That year taught me a lot. It gave more faith, and it got me to trust God more. I knew I shouldn't have let depression get me, but somehow that shock was the reason I woke up..
I learnt how to be a fighter, a confident girl and to accept myself the way I am.

I was wrong in my thinking, and felt quite guilty for thinking of such a silly thing as taking revenge that way. In fact, of revenge at all.
So, again came the time of deciding what to do. And once more my mother chose!!
I guess I wasn't confident enough, not quite yet.
And honestly, I wasn't confident about choosing English Literature, for I was poor at it and not an eloquent speaker. So, I let her once more decide my path for me.

Her choice was Economics, and so I grant her wish once more..

That university was awful, I hated it, hated it's structure, students, professors, I just hated everything about it. It was a university for just social and fashion geeks to attend. I wasn't one of them

I grew confident after that incident, but I didn't grow confident enough to handle that university.
So, again it was a very hard year for me.
But then I had this overwhelming feeling that I made a huge mistake and that I should follow my heart and do what I would feel comfortable in doing.

And so I did..

I applied for a 'free bac' and I passed the tests again. Fortunatly, I succeeded. And I was both happy and confident now that I got to choose for myself what I would like to study, and in the same time keep studying Economics for my mother's sake.
I was happy too because I finaly got a clear, clean face. I felt like my life was about to get better, now that I almost had what I always wanted..

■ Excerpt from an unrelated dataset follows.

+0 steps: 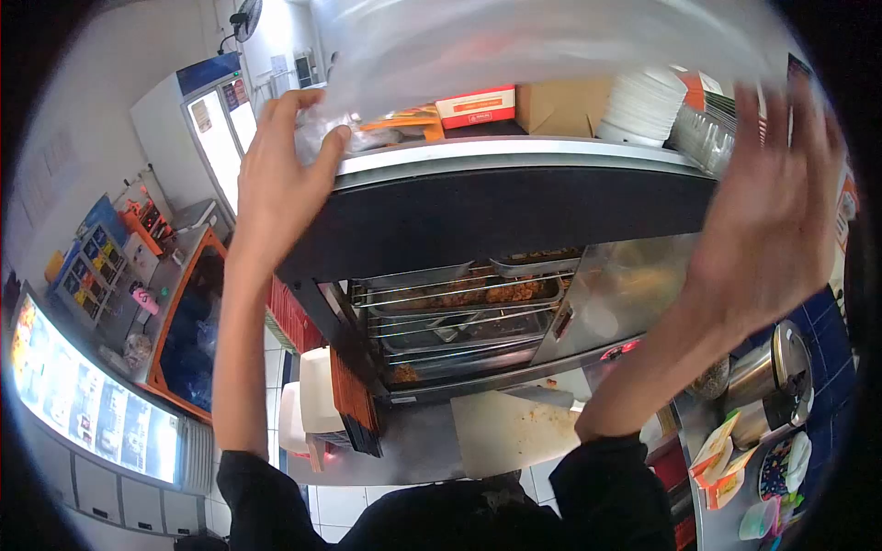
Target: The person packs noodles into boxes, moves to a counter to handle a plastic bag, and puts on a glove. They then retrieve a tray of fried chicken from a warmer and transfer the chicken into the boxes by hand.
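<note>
My left hand (289,165) is raised at the top left of the warming cabinet (496,216), its thumb and fingers closed round the edge of a clear plastic sheet (322,129). On the right, my right hand (772,211) is raised and blurred by motion, its fingers pointing up near a blurred translucent plastic sheet (551,41). Whether it grips the sheet cannot be made out. The sheet spans the top of the view, above a red and white box (476,107), a cardboard box (565,106) and stacked white containers (640,106) on the cabinet.
Trays of food (469,289) sit inside the cabinet. Below it are a cutting board (510,432) and white containers (320,390). A metal pot (758,367) stands at the right, with orange and white packets (717,459) nearby. An orange-edged counter (175,303) is on the left.
</note>
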A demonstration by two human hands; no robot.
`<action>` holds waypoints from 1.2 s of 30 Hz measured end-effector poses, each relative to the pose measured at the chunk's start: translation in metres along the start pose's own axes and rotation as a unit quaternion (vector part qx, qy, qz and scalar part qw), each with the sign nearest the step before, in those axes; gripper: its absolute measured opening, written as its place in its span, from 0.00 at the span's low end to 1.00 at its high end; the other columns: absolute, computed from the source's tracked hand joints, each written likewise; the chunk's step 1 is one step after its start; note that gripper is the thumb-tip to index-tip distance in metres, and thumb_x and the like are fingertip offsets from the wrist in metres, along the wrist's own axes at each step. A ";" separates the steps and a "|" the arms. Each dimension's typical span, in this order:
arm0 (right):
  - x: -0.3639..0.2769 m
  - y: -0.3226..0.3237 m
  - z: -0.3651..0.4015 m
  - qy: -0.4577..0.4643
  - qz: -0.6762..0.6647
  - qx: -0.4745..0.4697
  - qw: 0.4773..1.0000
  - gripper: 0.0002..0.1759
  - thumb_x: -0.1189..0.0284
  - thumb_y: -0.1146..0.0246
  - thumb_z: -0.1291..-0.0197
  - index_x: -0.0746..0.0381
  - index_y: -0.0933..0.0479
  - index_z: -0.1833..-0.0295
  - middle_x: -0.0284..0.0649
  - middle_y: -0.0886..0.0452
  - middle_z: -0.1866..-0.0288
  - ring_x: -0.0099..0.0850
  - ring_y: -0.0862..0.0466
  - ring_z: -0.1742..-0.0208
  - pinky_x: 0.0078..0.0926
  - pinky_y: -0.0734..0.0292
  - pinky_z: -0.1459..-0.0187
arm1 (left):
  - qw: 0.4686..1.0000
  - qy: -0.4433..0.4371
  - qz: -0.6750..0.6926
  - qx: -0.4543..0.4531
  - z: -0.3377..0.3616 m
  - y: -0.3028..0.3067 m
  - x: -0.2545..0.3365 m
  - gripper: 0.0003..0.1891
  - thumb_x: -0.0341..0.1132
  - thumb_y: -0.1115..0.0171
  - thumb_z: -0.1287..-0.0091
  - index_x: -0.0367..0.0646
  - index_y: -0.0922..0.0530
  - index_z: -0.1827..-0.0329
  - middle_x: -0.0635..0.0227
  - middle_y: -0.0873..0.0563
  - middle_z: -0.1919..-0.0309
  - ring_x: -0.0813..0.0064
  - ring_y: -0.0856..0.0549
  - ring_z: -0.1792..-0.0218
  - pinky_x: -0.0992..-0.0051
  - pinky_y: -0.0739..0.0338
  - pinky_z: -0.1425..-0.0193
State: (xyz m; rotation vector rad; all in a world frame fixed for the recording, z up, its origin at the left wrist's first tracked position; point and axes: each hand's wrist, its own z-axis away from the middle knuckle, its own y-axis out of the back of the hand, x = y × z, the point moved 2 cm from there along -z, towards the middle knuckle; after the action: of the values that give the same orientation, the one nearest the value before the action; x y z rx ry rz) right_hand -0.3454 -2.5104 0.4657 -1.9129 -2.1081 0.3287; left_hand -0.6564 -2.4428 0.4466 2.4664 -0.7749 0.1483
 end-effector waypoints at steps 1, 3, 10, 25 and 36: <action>-0.010 0.015 0.017 -0.047 0.009 0.052 0.997 0.27 0.72 0.44 0.31 0.73 0.36 0.31 0.58 0.30 0.32 0.45 0.30 0.31 0.49 0.41 0.25 | 0.996 -0.030 0.001 0.079 0.010 0.010 0.011 0.16 0.34 0.34 0.34 0.38 0.21 0.46 0.53 0.17 0.48 0.52 0.19 0.43 0.63 0.27 0.38; -0.030 0.050 0.061 -0.141 0.014 0.117 0.983 0.28 0.71 0.43 0.30 0.70 0.39 0.29 0.54 0.30 0.33 0.41 0.30 0.31 0.46 0.40 0.26 | 0.973 -0.108 -0.008 0.202 0.046 0.015 0.017 0.16 0.29 0.35 0.35 0.36 0.22 0.45 0.55 0.18 0.49 0.57 0.18 0.46 0.63 0.27 0.38; -0.085 0.111 0.200 -0.417 0.068 0.203 0.883 0.14 0.80 0.35 0.36 0.59 0.34 0.54 0.33 0.27 0.61 0.28 0.19 0.61 0.32 0.17 0.60 | 0.942 -0.058 0.306 -0.125 0.208 -0.030 0.120 0.46 0.38 0.15 0.56 0.41 0.31 0.32 0.51 0.27 0.35 0.52 0.26 0.35 0.56 0.26 0.38; -0.362 0.238 0.323 -0.608 0.426 0.153 0.652 0.20 0.70 0.32 0.33 0.63 0.27 0.40 0.38 0.22 0.44 0.31 0.18 0.46 0.33 0.24 0.42 | 0.719 0.301 0.469 -0.416 0.459 -0.187 0.312 0.09 0.30 0.35 0.31 0.33 0.18 0.53 0.62 0.14 0.60 0.69 0.15 0.61 0.70 0.21 0.56; -0.420 0.300 0.376 -0.667 0.300 0.290 0.617 0.09 0.72 0.38 0.28 0.67 0.20 0.52 0.35 0.17 0.68 0.21 0.18 0.69 0.23 0.20 0.62 | 0.644 0.173 0.528 -0.526 0.513 -0.184 0.381 0.06 0.21 0.36 0.34 0.34 0.23 0.57 0.65 0.20 0.61 0.79 0.20 0.62 0.78 0.26 0.57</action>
State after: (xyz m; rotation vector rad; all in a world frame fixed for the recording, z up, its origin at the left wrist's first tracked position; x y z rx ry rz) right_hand -0.1605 -2.8925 -0.0116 -1.9151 -1.1613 2.8610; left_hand -0.2675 -2.7790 0.0252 0.6398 -1.4623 0.4189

The irony here, is that some of the boys that used to bully me, rather insult me, actually fell for me. And they had no idea that I was the same one that they had bullied through high school..
I felt somehow satisfied seeing them running after me, but then rejected them politely because I had no intention in taking revenge..
I had to fight myself, fight the ideas that I used to had, I had to keep close to God and my religion, so it could save me from falling into sins.

Some might understand me, and some might not understand. I see a relationship that is neither approved by parents nor by God a sin..
I wasn't willing to fall in love, nor just kill time with some loser. I wanted to be who I am. Be confident, yes. More courageous, of course!! But I never wanted to go against my religion..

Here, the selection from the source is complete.